"""

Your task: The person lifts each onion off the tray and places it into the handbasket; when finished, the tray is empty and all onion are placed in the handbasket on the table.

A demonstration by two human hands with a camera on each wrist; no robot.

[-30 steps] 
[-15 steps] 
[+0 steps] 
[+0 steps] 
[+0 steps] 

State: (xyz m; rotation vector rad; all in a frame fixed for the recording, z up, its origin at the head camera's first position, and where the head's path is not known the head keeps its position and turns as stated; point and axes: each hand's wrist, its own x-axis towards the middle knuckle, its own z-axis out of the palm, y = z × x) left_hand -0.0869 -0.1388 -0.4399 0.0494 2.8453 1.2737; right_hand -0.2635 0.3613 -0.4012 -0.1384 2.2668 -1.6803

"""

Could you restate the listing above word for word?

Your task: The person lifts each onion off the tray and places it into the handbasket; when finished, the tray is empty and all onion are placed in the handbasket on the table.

A demonstration by two human hands with a camera on each wrist; no robot.

[-30 steps] 
[-15 steps] 
[+0 steps] 
[+0 steps] 
[+0 steps] 

State: (xyz m; rotation vector rad; all in a frame fixed for the recording, z up, its origin at the head camera's first position, and where the head's path is not known the head keeps its position and turns as stated; point and axes: each hand's wrist, its own x-axis towards the middle knuckle, its own z-axis out of the palm, y = z × x) left_hand -0.0869 -0.1388 -0.4399 0.0494 2.8453 1.2737; right_hand -0.2635 0.3613 -0.4012 -0.1384 2.2668 -1.6803

The exercise has been finished.